Nothing but the records beneath, reproduced exactly, should appear in the answer.
_ _ _
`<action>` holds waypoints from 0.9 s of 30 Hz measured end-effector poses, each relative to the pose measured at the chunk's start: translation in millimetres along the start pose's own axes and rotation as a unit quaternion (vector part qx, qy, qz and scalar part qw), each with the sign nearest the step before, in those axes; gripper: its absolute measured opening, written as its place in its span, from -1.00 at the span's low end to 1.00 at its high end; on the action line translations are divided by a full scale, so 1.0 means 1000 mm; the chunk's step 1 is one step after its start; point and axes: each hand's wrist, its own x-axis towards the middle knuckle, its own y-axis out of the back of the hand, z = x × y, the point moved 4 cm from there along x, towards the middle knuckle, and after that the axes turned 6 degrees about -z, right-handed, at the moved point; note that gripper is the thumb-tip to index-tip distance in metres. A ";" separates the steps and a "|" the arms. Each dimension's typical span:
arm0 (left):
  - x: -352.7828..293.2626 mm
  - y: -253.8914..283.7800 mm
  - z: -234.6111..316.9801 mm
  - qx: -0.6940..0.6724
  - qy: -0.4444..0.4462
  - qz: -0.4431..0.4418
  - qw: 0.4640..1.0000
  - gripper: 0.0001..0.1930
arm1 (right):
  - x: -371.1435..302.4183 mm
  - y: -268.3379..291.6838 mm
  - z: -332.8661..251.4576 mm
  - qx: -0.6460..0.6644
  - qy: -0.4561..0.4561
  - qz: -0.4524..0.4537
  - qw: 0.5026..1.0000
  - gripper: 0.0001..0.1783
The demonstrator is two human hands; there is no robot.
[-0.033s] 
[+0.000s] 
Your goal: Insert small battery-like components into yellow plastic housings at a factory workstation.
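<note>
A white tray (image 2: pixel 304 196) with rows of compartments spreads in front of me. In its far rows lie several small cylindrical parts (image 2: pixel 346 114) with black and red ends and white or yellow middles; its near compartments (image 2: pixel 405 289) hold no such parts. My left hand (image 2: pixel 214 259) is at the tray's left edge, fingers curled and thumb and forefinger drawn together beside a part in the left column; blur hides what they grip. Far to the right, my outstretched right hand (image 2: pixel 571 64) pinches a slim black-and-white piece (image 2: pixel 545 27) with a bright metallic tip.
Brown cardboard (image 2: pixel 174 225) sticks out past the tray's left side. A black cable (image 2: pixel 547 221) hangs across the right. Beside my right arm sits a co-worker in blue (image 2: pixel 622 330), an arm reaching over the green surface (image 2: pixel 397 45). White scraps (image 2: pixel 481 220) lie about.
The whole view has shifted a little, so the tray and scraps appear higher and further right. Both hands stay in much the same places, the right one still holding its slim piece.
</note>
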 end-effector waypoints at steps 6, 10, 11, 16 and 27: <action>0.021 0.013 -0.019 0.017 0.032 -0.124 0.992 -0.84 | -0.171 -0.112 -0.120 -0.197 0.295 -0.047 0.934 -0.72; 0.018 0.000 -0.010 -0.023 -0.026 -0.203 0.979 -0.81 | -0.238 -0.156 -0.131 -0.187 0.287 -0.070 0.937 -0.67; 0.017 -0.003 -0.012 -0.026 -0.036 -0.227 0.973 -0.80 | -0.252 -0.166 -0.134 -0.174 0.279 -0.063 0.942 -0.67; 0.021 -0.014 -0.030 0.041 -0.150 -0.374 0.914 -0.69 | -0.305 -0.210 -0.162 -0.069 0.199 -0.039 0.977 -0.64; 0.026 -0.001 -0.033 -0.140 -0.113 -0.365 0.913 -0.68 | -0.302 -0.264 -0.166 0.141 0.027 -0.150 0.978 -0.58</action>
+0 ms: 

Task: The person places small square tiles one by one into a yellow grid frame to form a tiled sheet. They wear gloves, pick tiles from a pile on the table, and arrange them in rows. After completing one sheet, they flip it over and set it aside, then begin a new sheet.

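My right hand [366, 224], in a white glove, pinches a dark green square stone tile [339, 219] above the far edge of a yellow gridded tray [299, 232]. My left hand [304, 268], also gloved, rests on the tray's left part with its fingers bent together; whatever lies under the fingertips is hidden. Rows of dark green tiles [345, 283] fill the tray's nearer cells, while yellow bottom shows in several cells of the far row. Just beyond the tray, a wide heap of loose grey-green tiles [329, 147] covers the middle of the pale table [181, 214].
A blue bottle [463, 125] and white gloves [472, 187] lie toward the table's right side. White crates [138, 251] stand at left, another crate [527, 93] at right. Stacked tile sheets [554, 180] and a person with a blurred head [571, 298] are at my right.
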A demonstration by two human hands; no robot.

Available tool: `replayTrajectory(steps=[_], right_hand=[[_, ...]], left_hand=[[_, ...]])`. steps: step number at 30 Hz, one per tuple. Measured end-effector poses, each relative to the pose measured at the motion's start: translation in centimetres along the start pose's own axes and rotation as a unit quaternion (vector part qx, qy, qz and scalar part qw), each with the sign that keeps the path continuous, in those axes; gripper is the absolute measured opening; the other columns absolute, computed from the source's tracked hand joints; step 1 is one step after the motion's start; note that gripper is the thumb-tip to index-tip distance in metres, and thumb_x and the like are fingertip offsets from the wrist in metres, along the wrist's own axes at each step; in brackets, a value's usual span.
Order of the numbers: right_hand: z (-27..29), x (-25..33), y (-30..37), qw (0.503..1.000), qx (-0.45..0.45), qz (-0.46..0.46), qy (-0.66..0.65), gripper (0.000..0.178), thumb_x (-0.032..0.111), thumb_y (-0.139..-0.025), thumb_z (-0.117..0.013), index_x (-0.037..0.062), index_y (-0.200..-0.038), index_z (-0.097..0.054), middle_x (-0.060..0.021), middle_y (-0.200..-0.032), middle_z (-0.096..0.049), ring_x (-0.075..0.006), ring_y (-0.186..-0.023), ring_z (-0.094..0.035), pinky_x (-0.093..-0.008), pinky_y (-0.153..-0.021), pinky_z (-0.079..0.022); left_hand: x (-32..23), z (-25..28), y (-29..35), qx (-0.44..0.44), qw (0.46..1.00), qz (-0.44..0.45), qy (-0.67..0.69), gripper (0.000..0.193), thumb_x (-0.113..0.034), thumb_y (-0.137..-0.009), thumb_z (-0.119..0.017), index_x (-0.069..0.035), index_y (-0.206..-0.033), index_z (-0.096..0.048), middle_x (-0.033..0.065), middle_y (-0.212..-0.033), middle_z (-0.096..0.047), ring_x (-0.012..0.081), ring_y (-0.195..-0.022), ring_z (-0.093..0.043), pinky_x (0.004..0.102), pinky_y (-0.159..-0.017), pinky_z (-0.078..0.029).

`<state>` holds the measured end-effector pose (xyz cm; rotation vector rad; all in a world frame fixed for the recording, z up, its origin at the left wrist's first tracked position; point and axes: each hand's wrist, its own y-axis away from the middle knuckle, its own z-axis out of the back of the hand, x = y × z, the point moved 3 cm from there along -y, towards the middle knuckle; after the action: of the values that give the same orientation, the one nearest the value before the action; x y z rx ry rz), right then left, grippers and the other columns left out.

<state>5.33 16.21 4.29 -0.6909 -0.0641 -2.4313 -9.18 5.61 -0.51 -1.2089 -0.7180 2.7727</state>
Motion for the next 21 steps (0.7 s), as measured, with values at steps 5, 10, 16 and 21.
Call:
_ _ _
● Solution to the problem:
`<action>` holds waypoints from 0.9 s of 30 Hz measured end-effector poses, each relative to the pose measured at the chunk's start: translation in millimetres along the start pose's own axes and rotation as a unit quaternion (vector part qx, qy, qz and scalar part qw), each with the sign nearest the step before, in those axes; gripper: its absolute measured opening, written as its place in its span, from -1.00 at the span's low end to 1.00 at its high end; on the action line translations are divided by a full scale, so 1.0 means 1000 mm; the chunk's step 1 is one step after its start; point and axes: each hand's wrist, its own x-axis towards the middle knuckle, its own y-axis out of the back of the hand, z = x × y, the point moved 4 cm from there along x, towards the middle knuckle, and after that the axes turned 6 degrees about -z, right-handed, at the moved point; note that gripper is the thumb-tip to index-tip distance in metres. A ";" separates the steps and a "|" the arms. Each dimension's typical span:
arm0 (left):
  - x: -352.7828..293.2626 mm
  - y: -253.8914..283.7800 mm
  - z: -234.6111..316.9801 mm
  - qx: -0.6940..0.6724
  - qy: -0.4444..0.4462
  - qz: -0.4431..0.4418
  - qw: 0.4640..1.0000
  - gripper: 0.0001..0.1930
arm1 (right):
  - x: -371.1435..302.4183 mm
  - y: -268.3379..291.6838 mm
  - z: -332.8661..251.4576 mm
  - qx: -0.6460..0.6644
  - qy: -0.4561..0.4561
  - qz: -0.4524..0.4537
  - qw: 0.5026..1.0000
  - gripper: 0.0001..0.1783
The demonstrator is two human hands; there is no robot.
[-0.033s] 
[+0.000s] 
Your goal: Insert small battery-like components into yellow plastic housings at a factory workstation.
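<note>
A white tray (image 2: pixel 304 196) with rows of compartments spreads in front of me. In its far rows lie several small cylindrical parts (image 2: pixel 346 114) with black and red ends and white or yellow middles; its near compartments (image 2: pixel 405 289) hold no such parts. My left hand (image 2: pixel 214 259) is at the tray's left edge, fingers curled and thumb and forefinger drawn together beside a part in the left column; blur hides what they grip. Far to the right, my outstretched right hand (image 2: pixel 571 64) pinches a slim black-and-white piece (image 2: pixel 545 27) with a bright metallic tip.
Brown cardboard (image 2: pixel 174 225) sticks out past the tray's left side. A black cable (image 2: pixel 547 221) hangs across the right. Beside my right arm sits a co-worker in blue (image 2: pixel 622 330), an arm reaching over the green surface (image 2: pixel 397 45). White scraps (image 2: pixel 481 220) lie about.
The whole view has shifted a little, so the tray and scraps appear higher and further right. Both hands stay in much the same places, the right one still holding its slim piece.
</note>
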 end-effector waypoints at steps 6, 10, 11, 16 and 27: <action>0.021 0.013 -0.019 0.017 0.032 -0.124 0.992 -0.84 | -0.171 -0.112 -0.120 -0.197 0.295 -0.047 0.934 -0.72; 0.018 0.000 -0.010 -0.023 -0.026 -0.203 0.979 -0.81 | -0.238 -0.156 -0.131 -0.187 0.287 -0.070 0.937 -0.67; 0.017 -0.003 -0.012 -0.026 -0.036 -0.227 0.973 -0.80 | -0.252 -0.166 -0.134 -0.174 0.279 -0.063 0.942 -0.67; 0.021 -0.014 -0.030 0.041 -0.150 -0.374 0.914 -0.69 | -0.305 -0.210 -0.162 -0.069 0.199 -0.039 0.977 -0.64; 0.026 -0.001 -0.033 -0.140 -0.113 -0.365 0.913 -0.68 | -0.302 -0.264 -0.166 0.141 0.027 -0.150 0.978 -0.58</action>
+0 ms: 

Task: The person places small square tiles one by one into a yellow grid frame to form a tiled sheet. They wear gloves, pick tiles from a pile on the table, and arrange them in rows. After completing one sheet, they flip it over and set it aside, then begin a new sheet.

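My right hand [366, 224], in a white glove, pinches a dark green square stone tile [339, 219] above the far edge of a yellow gridded tray [299, 232]. My left hand [304, 268], also gloved, rests on the tray's left part with its fingers bent together; whatever lies under the fingertips is hidden. Rows of dark green tiles [345, 283] fill the tray's nearer cells, while yellow bottom shows in several cells of the far row. Just beyond the tray, a wide heap of loose grey-green tiles [329, 147] covers the middle of the pale table [181, 214].
A blue bottle [463, 125] and white gloves [472, 187] lie toward the table's right side. White crates [138, 251] stand at left, another crate [527, 93] at right. Stacked tile sheets [554, 180] and a person with a blurred head [571, 298] are at my right.
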A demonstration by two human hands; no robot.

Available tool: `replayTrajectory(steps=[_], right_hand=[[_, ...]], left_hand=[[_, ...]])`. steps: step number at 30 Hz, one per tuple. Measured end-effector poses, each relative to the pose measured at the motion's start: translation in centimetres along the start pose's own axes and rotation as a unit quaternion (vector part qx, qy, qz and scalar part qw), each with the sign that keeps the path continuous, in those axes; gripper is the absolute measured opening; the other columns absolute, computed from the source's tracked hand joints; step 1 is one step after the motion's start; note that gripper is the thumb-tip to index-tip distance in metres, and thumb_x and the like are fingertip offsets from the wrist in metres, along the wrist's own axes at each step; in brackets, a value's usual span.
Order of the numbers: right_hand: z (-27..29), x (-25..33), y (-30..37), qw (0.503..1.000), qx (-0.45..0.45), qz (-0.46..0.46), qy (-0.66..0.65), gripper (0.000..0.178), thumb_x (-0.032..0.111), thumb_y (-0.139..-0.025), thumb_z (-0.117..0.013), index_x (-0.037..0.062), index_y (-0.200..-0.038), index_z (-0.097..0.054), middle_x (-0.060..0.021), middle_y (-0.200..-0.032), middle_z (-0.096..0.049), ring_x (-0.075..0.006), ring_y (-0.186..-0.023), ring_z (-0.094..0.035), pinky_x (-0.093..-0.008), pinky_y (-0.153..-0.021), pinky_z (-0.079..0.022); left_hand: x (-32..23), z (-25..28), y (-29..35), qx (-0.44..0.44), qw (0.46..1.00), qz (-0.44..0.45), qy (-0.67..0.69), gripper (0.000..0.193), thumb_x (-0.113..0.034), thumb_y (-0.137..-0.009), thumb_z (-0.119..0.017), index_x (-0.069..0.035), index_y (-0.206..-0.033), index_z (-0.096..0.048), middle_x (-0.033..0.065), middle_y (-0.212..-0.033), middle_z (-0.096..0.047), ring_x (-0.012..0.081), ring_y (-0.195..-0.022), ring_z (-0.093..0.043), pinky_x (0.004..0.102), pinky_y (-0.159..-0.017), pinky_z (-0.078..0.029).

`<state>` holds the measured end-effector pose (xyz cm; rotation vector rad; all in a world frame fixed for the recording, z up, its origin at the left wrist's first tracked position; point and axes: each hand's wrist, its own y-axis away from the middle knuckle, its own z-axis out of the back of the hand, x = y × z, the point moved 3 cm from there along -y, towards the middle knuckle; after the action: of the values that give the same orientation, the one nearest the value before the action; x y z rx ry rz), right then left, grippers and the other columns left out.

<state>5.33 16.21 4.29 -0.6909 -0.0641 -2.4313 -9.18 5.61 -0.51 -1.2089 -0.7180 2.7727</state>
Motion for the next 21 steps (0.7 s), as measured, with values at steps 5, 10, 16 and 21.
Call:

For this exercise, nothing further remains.